Revisiting the Wild Weekend episode where Ice Lou plays basketball at Master P’s house and gets his shoes laced by the worldwide international godfather gangsta pimp Mello-T recently has inspired me to see if I can unearth anything by the Mississippi rap pioneer thats cropped up since The Martorialist’s priceless posts on him from 2010.
I’m having a hard time weighing up whether I should pay for this Mississippi Legend cd he released in 2011. On the one hand he has a song about a stripper coming out the closet and another which samples what I want played when I’m made fly the shuttle into the sun after spotting 3-d 2pac & Liberace playing Streets Of Rage through one of Sputnik’s portholes, on the other hand theres stuff like a Ha remake so true to the original it makes you wonder why he bothered at all. Be Axel, not Atomic.
His record shop/label’s Family Tree compilation from 1999 is pretty good though and possibly even worth it’s extortionate price tag on Amazon. As well as a fair few previously unreleased Wildliffe Society bangers it even has 2 solo songs by Treasure, someone most of us who watched the episode assumed was just being strung along with rapper pipe dreams by Mello, her Jesus Christ. I suspect he never got round to setting a date for the wedding though.
As novel as hearing the now well-worn “rapping = sex” concept from a female perspective is, I’m not quite enlightened enough to not find “the head of my pen is sensitive, it gets all exited when i give, it a handjob it starts to throb, the ink starts coming out in blobs all over the paper” somewhat nauseating tbh, however well executed.
Considering my last post contained two songs with enough comedy t-shirt slogan fodder to last the next two world cups and my less than kosher attitude to browbeaten women expressing their sexuality through rapping, a good conscientous, Gaurdian reading, chickpea stewing right’un like your boy should probably feel a ways about this being my favourite song off the comp. Theres still jew-els for the wary though:
“get your hair done, get your nails did, get some new shoes for your kid”
I’ll leave the asking myself questions severely for now though as theres also a token ’90s gangsta rap conscious album cut (TM Too Short) to address the karmic balance. While it is undeniable fact that no one rapped about dealing crack cocaine like the acne ridden teenage character from The Simpsons til The Clipse came along, one or two mischevous upstarts like Mello-T gave their “feed poison to those who could very well be my kin” angle a dry run before those groundbreaking Virginia virtuosos made it Art. Granted, it probably would be a downer if an old secondary school teacher approached you wanting to reenact the Woodrow skit but man is that shit hilarious when its a particularly cuntish one getting thrown out a strip club with vomit on his shirt. On a weeknight, no less.

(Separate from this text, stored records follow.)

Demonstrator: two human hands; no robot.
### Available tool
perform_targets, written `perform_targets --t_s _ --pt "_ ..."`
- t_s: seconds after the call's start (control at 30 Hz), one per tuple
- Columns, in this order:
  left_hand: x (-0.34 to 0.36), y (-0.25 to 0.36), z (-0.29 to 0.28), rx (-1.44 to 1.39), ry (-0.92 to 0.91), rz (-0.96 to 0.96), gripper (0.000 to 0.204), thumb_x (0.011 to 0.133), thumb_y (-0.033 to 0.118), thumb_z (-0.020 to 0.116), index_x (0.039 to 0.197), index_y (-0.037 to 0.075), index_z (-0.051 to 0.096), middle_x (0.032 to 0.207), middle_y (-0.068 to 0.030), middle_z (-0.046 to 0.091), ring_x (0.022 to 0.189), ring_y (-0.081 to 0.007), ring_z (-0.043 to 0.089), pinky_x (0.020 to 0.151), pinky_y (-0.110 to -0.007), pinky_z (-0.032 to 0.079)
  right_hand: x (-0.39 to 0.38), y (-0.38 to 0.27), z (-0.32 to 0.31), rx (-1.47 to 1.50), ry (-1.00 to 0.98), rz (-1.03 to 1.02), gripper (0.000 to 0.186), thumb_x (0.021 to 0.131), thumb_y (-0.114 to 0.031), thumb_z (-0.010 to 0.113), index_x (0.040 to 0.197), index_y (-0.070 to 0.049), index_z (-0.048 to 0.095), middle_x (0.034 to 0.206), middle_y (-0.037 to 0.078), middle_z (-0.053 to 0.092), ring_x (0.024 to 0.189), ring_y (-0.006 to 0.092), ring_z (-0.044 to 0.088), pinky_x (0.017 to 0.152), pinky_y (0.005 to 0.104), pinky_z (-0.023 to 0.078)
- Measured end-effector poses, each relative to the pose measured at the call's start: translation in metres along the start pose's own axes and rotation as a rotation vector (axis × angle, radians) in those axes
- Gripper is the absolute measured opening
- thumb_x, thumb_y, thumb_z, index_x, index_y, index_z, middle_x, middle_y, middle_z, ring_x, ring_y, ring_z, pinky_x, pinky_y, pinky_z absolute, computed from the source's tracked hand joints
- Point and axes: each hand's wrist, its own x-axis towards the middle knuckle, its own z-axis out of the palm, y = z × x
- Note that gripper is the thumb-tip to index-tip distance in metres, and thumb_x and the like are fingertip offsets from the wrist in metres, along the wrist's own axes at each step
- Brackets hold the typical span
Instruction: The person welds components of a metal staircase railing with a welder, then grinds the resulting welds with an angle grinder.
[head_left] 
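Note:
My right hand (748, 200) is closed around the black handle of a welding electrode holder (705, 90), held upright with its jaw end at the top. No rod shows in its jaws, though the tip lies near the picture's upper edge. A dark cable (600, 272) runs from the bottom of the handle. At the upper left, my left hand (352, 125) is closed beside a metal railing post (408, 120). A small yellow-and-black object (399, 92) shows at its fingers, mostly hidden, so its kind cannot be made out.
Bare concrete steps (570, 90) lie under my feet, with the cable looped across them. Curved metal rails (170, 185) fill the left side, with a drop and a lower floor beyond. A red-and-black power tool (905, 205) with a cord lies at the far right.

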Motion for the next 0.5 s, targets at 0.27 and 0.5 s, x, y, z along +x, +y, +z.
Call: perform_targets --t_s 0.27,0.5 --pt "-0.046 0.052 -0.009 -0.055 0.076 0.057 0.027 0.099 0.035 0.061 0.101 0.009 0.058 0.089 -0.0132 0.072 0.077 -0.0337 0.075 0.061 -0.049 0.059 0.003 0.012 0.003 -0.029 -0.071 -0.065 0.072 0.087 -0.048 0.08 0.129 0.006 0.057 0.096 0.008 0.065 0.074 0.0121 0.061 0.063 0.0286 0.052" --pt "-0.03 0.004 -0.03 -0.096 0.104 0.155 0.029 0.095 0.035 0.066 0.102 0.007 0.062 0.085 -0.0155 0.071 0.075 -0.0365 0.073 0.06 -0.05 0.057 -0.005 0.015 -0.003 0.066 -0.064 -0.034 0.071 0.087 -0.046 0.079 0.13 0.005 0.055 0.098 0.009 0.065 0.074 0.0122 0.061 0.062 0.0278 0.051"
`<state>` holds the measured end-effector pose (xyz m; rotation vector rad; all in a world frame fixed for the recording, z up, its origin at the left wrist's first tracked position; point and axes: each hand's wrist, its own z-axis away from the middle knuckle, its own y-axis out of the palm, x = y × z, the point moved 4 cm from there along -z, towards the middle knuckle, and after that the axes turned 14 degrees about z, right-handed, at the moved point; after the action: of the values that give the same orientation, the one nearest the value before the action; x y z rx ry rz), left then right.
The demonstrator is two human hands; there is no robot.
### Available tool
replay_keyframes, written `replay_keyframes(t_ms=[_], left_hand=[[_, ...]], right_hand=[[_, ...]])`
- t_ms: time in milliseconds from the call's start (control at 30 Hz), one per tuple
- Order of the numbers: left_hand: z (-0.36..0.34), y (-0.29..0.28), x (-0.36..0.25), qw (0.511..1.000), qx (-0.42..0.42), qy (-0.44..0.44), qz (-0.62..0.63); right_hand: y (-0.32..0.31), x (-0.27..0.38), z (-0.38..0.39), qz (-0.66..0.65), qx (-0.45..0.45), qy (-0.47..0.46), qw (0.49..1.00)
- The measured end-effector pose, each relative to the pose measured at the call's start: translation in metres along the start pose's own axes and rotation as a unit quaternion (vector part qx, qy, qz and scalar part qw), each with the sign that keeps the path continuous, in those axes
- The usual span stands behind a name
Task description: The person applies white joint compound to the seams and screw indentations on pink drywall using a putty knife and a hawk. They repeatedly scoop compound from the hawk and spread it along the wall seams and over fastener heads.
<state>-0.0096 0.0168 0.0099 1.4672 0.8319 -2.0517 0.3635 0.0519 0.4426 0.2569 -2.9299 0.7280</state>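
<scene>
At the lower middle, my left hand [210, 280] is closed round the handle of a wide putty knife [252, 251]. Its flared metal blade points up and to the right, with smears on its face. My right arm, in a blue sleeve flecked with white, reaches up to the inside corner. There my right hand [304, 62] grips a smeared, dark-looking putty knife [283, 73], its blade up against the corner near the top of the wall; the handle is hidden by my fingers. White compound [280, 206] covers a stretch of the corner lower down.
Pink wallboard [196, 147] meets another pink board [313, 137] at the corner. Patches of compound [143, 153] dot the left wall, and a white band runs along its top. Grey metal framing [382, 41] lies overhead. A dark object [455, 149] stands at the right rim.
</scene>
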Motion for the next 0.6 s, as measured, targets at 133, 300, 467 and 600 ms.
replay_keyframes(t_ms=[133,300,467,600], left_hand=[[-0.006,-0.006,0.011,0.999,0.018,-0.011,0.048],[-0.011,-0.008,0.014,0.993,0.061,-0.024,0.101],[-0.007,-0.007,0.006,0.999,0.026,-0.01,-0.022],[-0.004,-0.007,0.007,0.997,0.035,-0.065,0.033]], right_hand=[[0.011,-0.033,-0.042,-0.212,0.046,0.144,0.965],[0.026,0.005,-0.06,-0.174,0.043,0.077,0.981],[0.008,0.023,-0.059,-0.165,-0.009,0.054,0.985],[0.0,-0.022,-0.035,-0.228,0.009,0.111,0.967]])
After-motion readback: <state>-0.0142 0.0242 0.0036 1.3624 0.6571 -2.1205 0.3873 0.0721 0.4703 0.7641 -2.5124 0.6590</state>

Unfortunately the only previews of his bizzare collabo with middle aged MD, Dr Frank McCune…

I could find were on itunes and seem to have been taken down. Thats a shame cos according to Martha’s customer review from cduniverse.com, Transition “is the solution to the universal disparities suffered by people of color through the diaspora” – a far more convincing argument than any of Nas’s fully-baked mumbles on how making a song about a trolling right wing pundit is basically the same as Malcolm, Martin & Huey painting the white house black after pissing on John Wayne’s grave.